> [WHAT THIS TASK INVOLVES] Reproduce the records below exactly, but leave their pictures out of the copy.

> [DATA]
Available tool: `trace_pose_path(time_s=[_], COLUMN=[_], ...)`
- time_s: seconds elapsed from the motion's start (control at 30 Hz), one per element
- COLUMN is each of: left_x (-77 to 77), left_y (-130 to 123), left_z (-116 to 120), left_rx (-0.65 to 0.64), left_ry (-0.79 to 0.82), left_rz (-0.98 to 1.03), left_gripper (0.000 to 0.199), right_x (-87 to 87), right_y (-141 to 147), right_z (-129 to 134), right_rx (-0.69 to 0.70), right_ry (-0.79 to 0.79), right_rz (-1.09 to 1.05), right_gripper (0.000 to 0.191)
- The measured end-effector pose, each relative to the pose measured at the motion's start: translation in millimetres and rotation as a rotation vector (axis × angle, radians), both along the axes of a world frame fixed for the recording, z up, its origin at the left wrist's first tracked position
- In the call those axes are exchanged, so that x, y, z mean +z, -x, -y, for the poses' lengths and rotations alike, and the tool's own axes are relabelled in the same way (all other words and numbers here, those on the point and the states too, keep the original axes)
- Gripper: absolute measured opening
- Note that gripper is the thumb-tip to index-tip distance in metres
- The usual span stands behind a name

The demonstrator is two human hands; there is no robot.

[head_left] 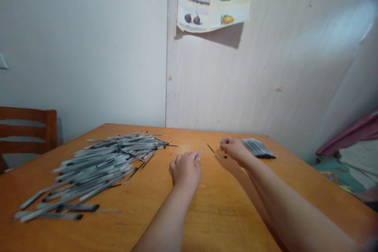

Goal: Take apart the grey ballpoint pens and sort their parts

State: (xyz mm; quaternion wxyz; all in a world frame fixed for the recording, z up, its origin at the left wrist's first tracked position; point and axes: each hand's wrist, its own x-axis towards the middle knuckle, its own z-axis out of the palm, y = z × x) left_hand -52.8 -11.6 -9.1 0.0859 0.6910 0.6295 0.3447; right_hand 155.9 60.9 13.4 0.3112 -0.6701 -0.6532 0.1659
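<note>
My left hand (186, 171) is closed low over the middle of the table. A whitish, translucent pen barrel (200, 152) pokes out past its thumb side. Further right, my right hand (232, 147) hovers above the wood with its fingers pinched; whatever they hold is too small or hidden to name. Between the hands lies a thin dark pen refill (213, 151) with a pale end. A small black pen cap or plug (225, 157) rests just below my right fingers. Behind that hand, a neat row of pens (257, 148) lies side by side, black ends toward me.
A large loose heap of pen barrels and refills (103, 165) covers the left of the wooden table (224, 212). A wooden chair (29, 130) stands at the far left. The wall with a fruit poster (211, 4) rises behind. Fabric (354, 161) is piled at the right.
</note>
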Motion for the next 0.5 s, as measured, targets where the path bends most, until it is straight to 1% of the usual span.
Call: trace_pose_path(time_s=[0.07, 0.17, 0.3, 0.37, 0.43, 0.5], left_x=[-1.8, -7.2, -17.7, -23.0, -27.2, -29.6], left_y=[1.4, 2.8, 3.8, 3.8, 3.6, 3.2], left_z=[-3.5, -8.8, -16.8, -21.3, -25.8, -29.5], left_rx=[0.02, 0.021, -0.016, -0.048, -0.08, -0.106], left_ry=[0.026, 0.07, 0.101, 0.108, 0.131, 0.174], left_rz=[0.067, 0.189, 0.377, 0.486, 0.59, 0.686], left_gripper=[0.024, 0.023, 0.022, 0.021, 0.019, 0.018], right_x=[-3.8, -8.9, -13.3, -14.5, -14.8, -14.5], right_y=[-1.4, 6.1, 23.3, 30.3, 35.2, 38.3], right_z=[-14.9, -31.0, -43.6, -48.5, -53.3, -57.7], right_rx=[-0.044, -0.063, -0.077, -0.072, -0.058, -0.035], right_ry=[0.032, 0.077, 0.155, 0.202, 0.244, 0.275], right_rz=[0.12, 0.243, 0.403, 0.462, 0.506, 0.538], right_gripper=[0.004, 0.007, 0.029, 0.037, 0.038, 0.034])
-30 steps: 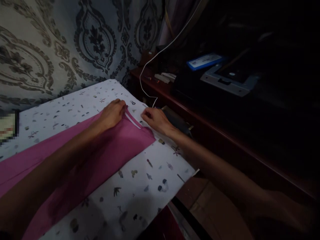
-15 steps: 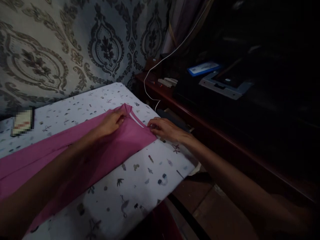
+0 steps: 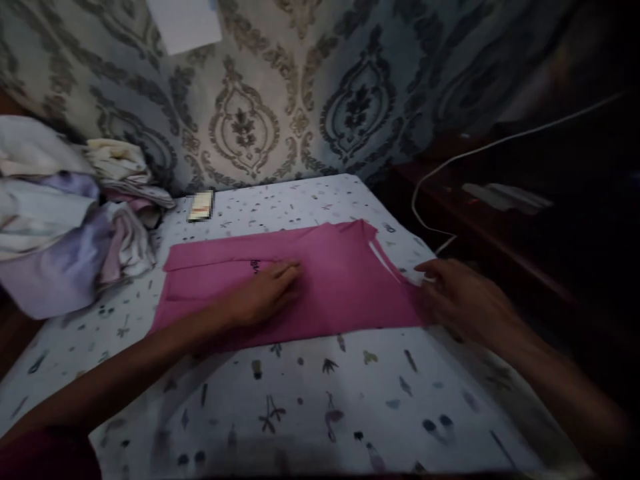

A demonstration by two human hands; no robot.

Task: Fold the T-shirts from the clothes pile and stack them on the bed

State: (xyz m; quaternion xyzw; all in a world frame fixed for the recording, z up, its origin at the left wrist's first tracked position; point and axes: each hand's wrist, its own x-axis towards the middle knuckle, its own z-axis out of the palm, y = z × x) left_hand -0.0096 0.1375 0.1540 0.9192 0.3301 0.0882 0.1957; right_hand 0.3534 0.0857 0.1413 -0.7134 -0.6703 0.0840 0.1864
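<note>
A pink garment (image 3: 345,287) lies folded lengthwise on a white patterned cloth (image 3: 310,400), its neckline toward the right and a bit of dark lettering near its middle. My left hand (image 3: 267,290) rests flat on the garment beside that lettering, its fingers stretched out and somewhat blurred. At the garment's right end, my right hand (image 3: 460,297) is beside the neckline corner, index finger extended. Its lower fingers are smeared and dark, so whether they touch or pinch the fabric is hidden.
Crumpled clothes (image 3: 65,213) are heaped at the left. A small blurred card-like object (image 3: 201,205) lies near the patterned wall (image 3: 300,100). Beyond the right edge are a white cable (image 3: 465,155) and a dark reddish piece of furniture (image 3: 520,247).
The view has swung left, bringing the clothes heap into sight. My left hand has moved from near the neckline toward the garment's middle. My right hand remains by the neckline corner.
</note>
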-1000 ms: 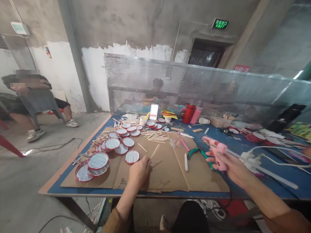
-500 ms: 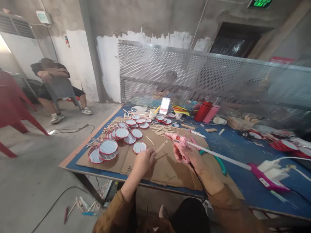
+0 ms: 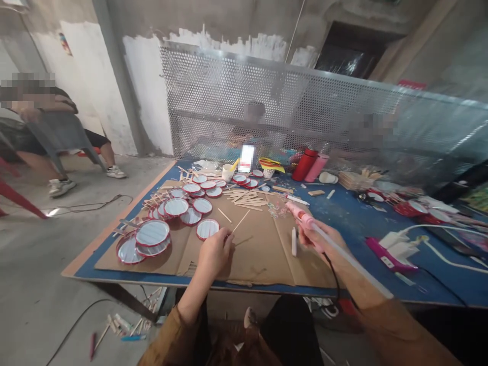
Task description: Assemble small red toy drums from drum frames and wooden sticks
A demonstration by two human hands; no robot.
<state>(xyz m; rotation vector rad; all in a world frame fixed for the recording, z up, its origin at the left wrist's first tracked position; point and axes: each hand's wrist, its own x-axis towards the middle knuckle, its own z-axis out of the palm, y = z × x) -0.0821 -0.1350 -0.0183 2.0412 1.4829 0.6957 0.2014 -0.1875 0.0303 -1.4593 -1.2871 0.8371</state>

> [WRITTEN ANSWER]
Available tool: `trace_pose_path(time_s=[_], COLUMN=[_], ...)`
- time_s: seconds elapsed from the motion's start (control at 30 Hz), one per element
- COLUMN is each of: left_x (-77 to 77), left_y (-130 to 123), left_z (-116 to 120), left_rx (-0.65 to 0.64), left_ry (-0.79 to 0.82), left_rz (-0.98 to 1.03), left_gripper (0.000 to 0.199), right_x (-87 to 87), right_y (-141 to 147), right_z (-129 to 134), right_rx (-0.69 to 0.70), right_ry (-0.79 to 0.79), right_rz (-1.09 to 1.05), right_gripper (0.000 to 0.191)
- The measured end-effector pose, each relative to the pose measured at the motion's start: translation in millimetres and rotation as a rotation vector (axis × angle, radians), both along the axes of a world frame fixed for the recording, z up, its origin at the left wrist's first tracked position
- In the call those axes are exchanged, so that x, y, z mean +z, -x, -y, for the poses' lengths and rotations alike, and the tool's own axes are relabelled in the same way (all other words and numbers here, those on the point and the states too, keep the original axes)
- Gripper: absolute measured opening
- Note that gripper is the thumb-tip to index-tip distance in metres
- The usual span stands behind a name

The demonstrator is two human hands; there is no robot.

[head_left] 

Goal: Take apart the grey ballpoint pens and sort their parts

State: (xyz mm; quaternion wxyz; all in a world frame fixed for the recording, z up, its origin at the left wrist's first tracked position; point and axes: each hand's wrist, its own x-axis towards the middle knuckle, its own z-axis out of the palm, y = z × x) left_hand -52.8 -11.6 -9.1 0.0859 0.6910 0.6295 0.3447; right_hand 155.9 60.9 13.4 0.3112 -0.6701 -0.6532 0.1659
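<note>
My left hand (186, 171) is closed low over the middle of the table. A whitish, translucent pen barrel (200, 152) pokes out past its thumb side. Further right, my right hand (232, 147) hovers above the wood with its fingers pinched; whatever they hold is too small or hidden to name. Between the hands lies a thin dark pen refill (213, 151) with a pale end. A small black pen cap or plug (225, 157) rests just below my right fingers. Behind that hand, a neat row of pens (257, 148) lies side by side, black ends toward me.
A large loose heap of pen barrels and refills (103, 165) covers the left of the wooden table (224, 212). A wooden chair (29, 130) stands at the far left. The wall with a fruit poster (211, 4) rises behind. Fabric (354, 161) is piled at the right.
</note>
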Motion for the next 0.5 s, as measured, targets where the path bends most, until it is straight to 1% of the usual span.
Call: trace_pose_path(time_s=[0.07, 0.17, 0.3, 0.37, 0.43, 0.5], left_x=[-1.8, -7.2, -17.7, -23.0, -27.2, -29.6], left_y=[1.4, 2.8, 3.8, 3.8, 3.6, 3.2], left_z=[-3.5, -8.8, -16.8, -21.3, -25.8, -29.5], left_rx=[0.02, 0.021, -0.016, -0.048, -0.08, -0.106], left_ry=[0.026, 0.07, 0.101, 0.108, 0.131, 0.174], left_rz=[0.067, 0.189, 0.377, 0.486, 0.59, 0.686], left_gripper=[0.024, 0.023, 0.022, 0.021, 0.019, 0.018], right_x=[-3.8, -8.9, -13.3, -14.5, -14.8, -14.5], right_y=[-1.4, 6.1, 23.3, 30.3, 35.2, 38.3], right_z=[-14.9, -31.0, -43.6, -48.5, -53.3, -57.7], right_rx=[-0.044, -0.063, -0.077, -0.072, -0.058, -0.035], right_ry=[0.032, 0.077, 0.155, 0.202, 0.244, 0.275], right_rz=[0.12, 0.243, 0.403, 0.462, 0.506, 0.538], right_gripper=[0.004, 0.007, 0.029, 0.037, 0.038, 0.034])
-30 steps: 
-15 steps: 
+0 steps: 

A demonstration by two human hands; no robot.

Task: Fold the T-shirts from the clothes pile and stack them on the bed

State: (xyz m; quaternion xyzw; all in a world frame fixed for the recording, z up, its origin at the left wrist's first tracked position; point and axes: each hand's wrist, its own x-axis towards the middle knuckle, its own z-axis out of the palm, y = z × x) left_hand -0.0096 0.1375 0.1540 0.9192 0.3301 0.0882 0.1957; right_hand 0.3534 0.0857 0.1413 -0.7134 -0.6703 0.0840 0.1864
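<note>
A pink garment (image 3: 345,287) lies folded lengthwise on a white patterned cloth (image 3: 310,400), its neckline toward the right and a bit of dark lettering near its middle. My left hand (image 3: 267,290) rests flat on the garment beside that lettering, its fingers stretched out and somewhat blurred. At the garment's right end, my right hand (image 3: 460,297) is beside the neckline corner, index finger extended. Its lower fingers are smeared and dark, so whether they touch or pinch the fabric is hidden.
Crumpled clothes (image 3: 65,213) are heaped at the left. A small blurred card-like object (image 3: 201,205) lies near the patterned wall (image 3: 300,100). Beyond the right edge are a white cable (image 3: 465,155) and a dark reddish piece of furniture (image 3: 520,247).
The view has swung left, bringing the clothes heap into sight. My left hand has moved from near the neckline toward the garment's middle. My right hand remains by the neckline corner.
</note>
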-1000 ms: 
-500 ms: 
+0 ms: 
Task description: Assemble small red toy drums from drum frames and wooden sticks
A demonstration by two human hands; no robot.
<state>(xyz m; rotation vector rad; all in a world frame fixed for the recording, z up, its origin at the left wrist's first tracked position; point and axes: each hand's wrist, its own x-axis towards the middle knuckle, its own z-axis out of the palm, y = z × x) -0.0821 -0.1350 -0.0183 2.0412 1.4829 0.6957 0.2014 -0.1875 0.0303 -1.4593 -1.2871 0.8371</state>

Nothing else is needed to complete this exercise.